## Source material

==*==

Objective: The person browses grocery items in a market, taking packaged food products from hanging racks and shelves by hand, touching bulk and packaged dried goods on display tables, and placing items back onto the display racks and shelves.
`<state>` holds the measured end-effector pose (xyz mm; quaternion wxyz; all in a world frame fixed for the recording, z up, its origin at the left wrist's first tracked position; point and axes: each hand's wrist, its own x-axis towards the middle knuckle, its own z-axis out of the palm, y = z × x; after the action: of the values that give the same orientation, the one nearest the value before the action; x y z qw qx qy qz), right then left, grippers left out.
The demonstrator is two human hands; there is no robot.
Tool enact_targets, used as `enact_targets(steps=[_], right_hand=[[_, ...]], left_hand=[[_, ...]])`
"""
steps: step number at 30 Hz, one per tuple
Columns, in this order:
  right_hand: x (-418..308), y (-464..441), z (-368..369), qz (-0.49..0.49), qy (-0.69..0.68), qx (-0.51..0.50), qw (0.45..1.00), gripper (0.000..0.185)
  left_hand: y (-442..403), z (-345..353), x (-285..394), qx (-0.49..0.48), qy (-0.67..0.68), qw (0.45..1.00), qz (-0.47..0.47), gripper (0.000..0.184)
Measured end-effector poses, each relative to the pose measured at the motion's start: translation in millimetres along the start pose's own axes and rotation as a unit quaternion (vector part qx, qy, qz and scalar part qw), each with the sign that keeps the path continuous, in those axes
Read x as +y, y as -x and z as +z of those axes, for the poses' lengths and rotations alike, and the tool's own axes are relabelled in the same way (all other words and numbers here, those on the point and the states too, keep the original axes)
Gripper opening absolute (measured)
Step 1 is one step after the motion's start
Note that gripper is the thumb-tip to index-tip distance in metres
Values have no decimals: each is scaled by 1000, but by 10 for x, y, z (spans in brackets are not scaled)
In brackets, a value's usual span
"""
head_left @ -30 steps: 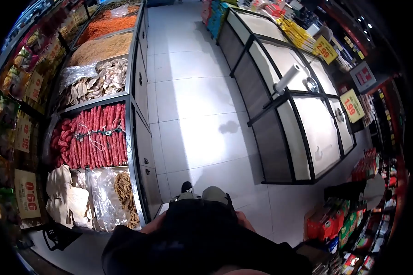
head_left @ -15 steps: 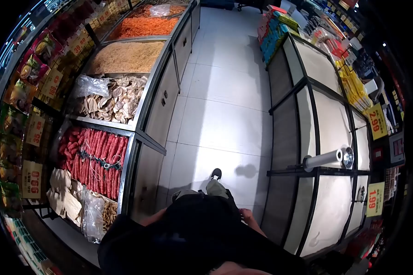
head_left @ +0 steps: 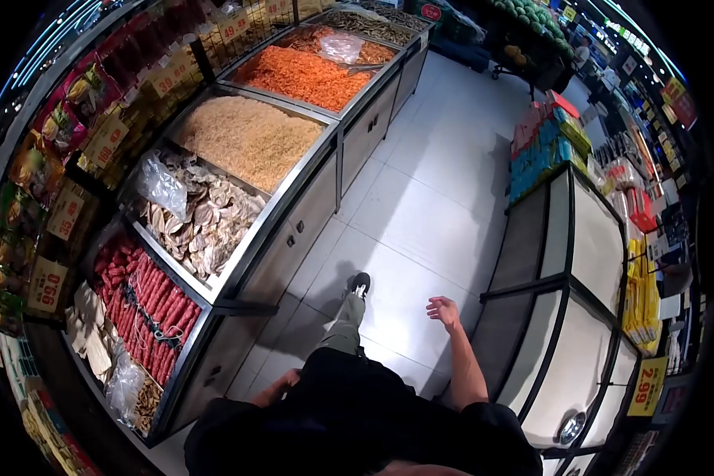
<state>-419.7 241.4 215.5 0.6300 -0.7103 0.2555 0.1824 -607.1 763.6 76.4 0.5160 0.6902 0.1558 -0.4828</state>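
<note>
My right hand (head_left: pixel 443 310) is held out in front over the aisle floor (head_left: pixel 408 230), its fingers loosely spread and nothing in them. My left hand (head_left: pixel 287 384) hangs low against my dark shirt, near the side of the left display counter (head_left: pixel 313 210); its fingers are partly hidden, so I cannot make out how they are held. On that counter, closest to my left side, lie red sausages (head_left: pixel 163 297) tied in bundles. Beyond them are flat dried pieces (head_left: pixel 206 214) with a clear plastic bag (head_left: pixel 164 186) on top. Neither hand touches any goods.
Farther along the left counter are a tan heap (head_left: pixel 246 135) and orange dried goods (head_left: pixel 305 75). Pale panelled cabinets (head_left: pixel 523 349) line the right side, with stacked colourful packages (head_left: pixel 543 147) at their far end. Price signs (head_left: pixel 647 386) hang at both sides. A produce stand (head_left: pixel 531 28) is ahead.
My right hand has swung forward and up from beside my body. My view has turned left and moved forward along the aisle; a leg has stepped ahead.
</note>
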Motion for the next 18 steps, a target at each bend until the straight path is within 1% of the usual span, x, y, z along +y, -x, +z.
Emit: enact_targets(steps=[2, 3, 4, 5, 6, 7, 8, 9, 10, 11, 12, 13, 14, 16, 17, 18], right_hand=[[25, -363, -143, 31, 26, -32, 999, 28], [62, -480, -209, 50, 62, -39, 996, 29], [182, -604, -319, 88, 70, -59, 992, 30], [259, -646, -396, 124, 67, -70, 988, 31], [345, -653, -504, 128, 26, -91, 987, 31], [389, -705, -541, 180, 46, -79, 979, 31], [274, -659, -610, 202, 13, -96, 975, 31], [253, -693, -629, 220, 45, -70, 972, 29], [219, -667, -686, 199, 65, -39, 977, 28], [-109, -621, -632, 180, 92, 17, 979, 28], [-418, -567, -627, 160, 140, 10, 977, 29], [12, -721, -717, 59, 44, 26, 997, 28], [505, -910, -823, -44, -54, 44, 997, 27], [217, -1138, -883, 67, 7, 56, 996, 27], [94, -1306, -926, 111, 23, 54, 992, 27], [-51, -1502, -968, 135, 30, 51, 989, 27]], left_hand=[[-467, -71, 272, -7, -1, 1000, 0, 32], [-688, -139, 503, -7, 2, 1000, -7, 33], [-872, -198, 884, -4, 9, 1000, -1, 33], [-1050, -273, 1262, 15, 57, 997, -48, 32], [-1172, -299, 1711, 32, 107, 989, -95, 32], [-1514, -357, 2053, 39, 99, 991, -81, 29], [-1937, -465, 2358, 48, 89, 992, -70, 27], [-2287, -538, 2780, 46, 70, 995, -61, 24], [-2520, -613, 3184, 63, 27, 997, 16, 24], [-3143, -783, 3419, -21, 126, 992, 8, 23], [-3037, -744, 4185, 33, 50, 998, 30, 22], [-3164, -791, 4755, 18, 66, 997, 46, 21], [-3225, -833, 5315, 6, 64, 995, 74, 18], [-3440, -870, 6221, 0, 45, 989, 138, 18], [-3561, -899, 6575, 0, 39, 990, 136, 18], [-3695, -899, 6894, -2, 36, 986, 161, 18]])
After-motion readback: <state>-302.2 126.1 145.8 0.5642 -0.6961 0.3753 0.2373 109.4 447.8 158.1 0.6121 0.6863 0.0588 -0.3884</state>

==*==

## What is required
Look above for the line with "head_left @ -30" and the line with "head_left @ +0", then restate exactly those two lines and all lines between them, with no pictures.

## Task response
head_left @ -30 steps: 
head_left @ -15 steps: 
head_left @ +0 steps: 

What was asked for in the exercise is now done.